The 1913 U.S. Open was the 19th U.S. Open, held September 18–20 at The Country Club in Brookline, Massachusetts, a suburb southwest of Boston. Amateur Francis Ouimet, age 20, won his only U.S. Open title in an 18-hole playoff, five strokes ahead of Britons Harry Vardon and Ted Ray.

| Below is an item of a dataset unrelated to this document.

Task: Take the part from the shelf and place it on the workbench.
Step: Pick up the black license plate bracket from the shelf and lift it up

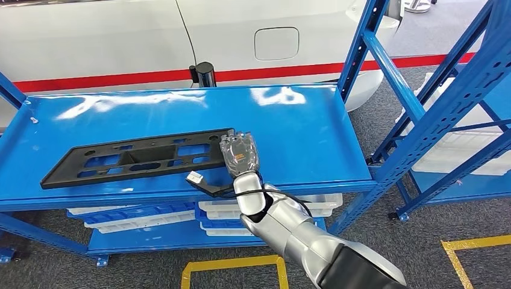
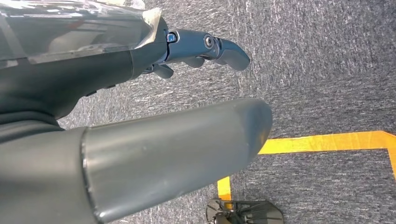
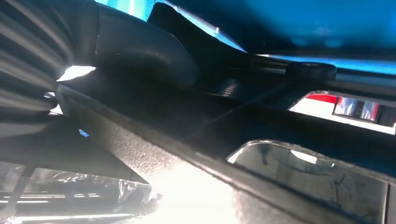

The four rounds were played over two days, Thursday and Friday. After 36 holes, Vardon and Wilfrid Reid co-led at 147 (+1), and after the third round on Friday morning, Ouimet, Vardon, and Ray were tied for the lead at 225 (+6). All three shot 79 in the afternoon and remained tied for the lead at the end of regulation at 304 (+12).

In the Saturday playoff round, all were tied at even-par 38 at the turn, then Ouimet had a bogey-free back nine 34 for 72 (−1), Vardon was second with 77, and Ray came in third with a 78. It was widely hailed as a stunning upset over the strongly-favored Britons and increased the popularity of the game in the United States.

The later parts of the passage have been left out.